◆ Problem statement
Could you please output all of the records exactly?

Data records
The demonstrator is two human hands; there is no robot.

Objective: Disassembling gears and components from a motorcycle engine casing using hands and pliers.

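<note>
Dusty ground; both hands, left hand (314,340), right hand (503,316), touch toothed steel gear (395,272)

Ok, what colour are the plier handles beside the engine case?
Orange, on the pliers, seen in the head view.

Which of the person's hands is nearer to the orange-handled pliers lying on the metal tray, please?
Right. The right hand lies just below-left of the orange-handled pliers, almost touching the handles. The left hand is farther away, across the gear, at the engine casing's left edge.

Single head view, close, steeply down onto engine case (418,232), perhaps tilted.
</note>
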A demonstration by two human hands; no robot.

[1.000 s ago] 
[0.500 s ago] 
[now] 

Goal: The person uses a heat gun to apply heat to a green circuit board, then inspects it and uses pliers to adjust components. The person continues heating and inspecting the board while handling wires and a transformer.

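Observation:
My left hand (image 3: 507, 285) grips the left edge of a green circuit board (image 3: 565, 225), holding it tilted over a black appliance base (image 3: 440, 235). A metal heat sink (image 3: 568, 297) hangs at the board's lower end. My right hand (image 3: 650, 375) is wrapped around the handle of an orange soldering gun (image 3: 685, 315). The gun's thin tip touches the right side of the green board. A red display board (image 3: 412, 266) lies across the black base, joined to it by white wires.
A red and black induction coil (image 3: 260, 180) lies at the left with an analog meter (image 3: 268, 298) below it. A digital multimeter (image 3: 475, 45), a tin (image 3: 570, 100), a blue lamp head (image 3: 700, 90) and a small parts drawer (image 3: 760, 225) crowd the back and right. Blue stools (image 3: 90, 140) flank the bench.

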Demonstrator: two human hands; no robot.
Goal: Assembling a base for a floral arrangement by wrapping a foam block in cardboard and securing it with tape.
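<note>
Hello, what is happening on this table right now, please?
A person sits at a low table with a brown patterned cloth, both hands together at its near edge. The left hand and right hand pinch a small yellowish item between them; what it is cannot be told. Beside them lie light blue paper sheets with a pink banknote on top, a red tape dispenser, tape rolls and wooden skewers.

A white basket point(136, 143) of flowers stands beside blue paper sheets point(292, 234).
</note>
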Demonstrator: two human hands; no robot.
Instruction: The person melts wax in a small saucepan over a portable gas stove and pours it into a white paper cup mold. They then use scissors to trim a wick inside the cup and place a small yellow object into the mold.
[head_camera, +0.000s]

◆ Output of the exercise
The demonstrator is two human hands; there is no robot.

Objective: Disassembling gears and components from a motorcycle engine casing using hands and pliers.

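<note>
Dusty ground; both hands, left hand (314,340), right hand (503,316), touch toothed steel gear (395,272)

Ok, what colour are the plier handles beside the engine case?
Orange, on the pliers, seen in the head view.

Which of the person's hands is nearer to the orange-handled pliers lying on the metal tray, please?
Right. The right hand lies just below-left of the orange-handled pliers, almost touching the handles. The left hand is farther away, across the gear, at the engine casing's left edge.

Single head view, close, steeply down onto engine case (418,232), perhaps tilted.
</note>
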A demonstration by two human hands; no robot.

[1.000 s ago] 
[0.500 s ago] 
[now] 

Goal: The person uses a heat gun to apply heat to a green circuit board, then inspects it and uses pliers to adjust components. The person continues heating and inspecting the board while handling wires and a transformer.

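Observation:
My left hand (image 3: 507, 285) grips the left edge of a green circuit board (image 3: 565, 225), holding it tilted over a black appliance base (image 3: 440, 235). A metal heat sink (image 3: 568, 297) hangs at the board's lower end. My right hand (image 3: 650, 375) is wrapped around the handle of an orange soldering gun (image 3: 685, 315). The gun's thin tip touches the right side of the green board. A red display board (image 3: 412, 266) lies across the black base, joined to it by white wires.
A red and black induction coil (image 3: 260, 180) lies at the left with an analog meter (image 3: 268, 298) below it. A digital multimeter (image 3: 475, 45), a tin (image 3: 570, 100), a blue lamp head (image 3: 700, 90) and a small parts drawer (image 3: 760, 225) crowd the back and right. Blue stools (image 3: 90, 140) flank the bench.
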
Demonstrator: two human hands; no robot.
Goal: Assembling a base for a floral arrangement by wrapping a foam block in cardboard and securing it with tape.
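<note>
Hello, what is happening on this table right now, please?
A person sits at a low table with a brown patterned cloth, both hands together at its near edge. The left hand and right hand pinch a small yellowish item between them; what it is cannot be told. Beside them lie light blue paper sheets with a pink banknote on top, a red tape dispenser, tape rolls and wooden skewers.

A white basket point(136, 143) of flowers stands beside blue paper sheets point(292, 234).
</note>
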Demonstrator: two human hands; no robot.
Instruction: The person melts wax in a small saucepan over a portable gas stove and pours it into a white paper cup mold. They then use scissors to trim a wick inside the cup and place a small yellow object into the mold.
[head_camera, +0.000s]

The exercise is now complete.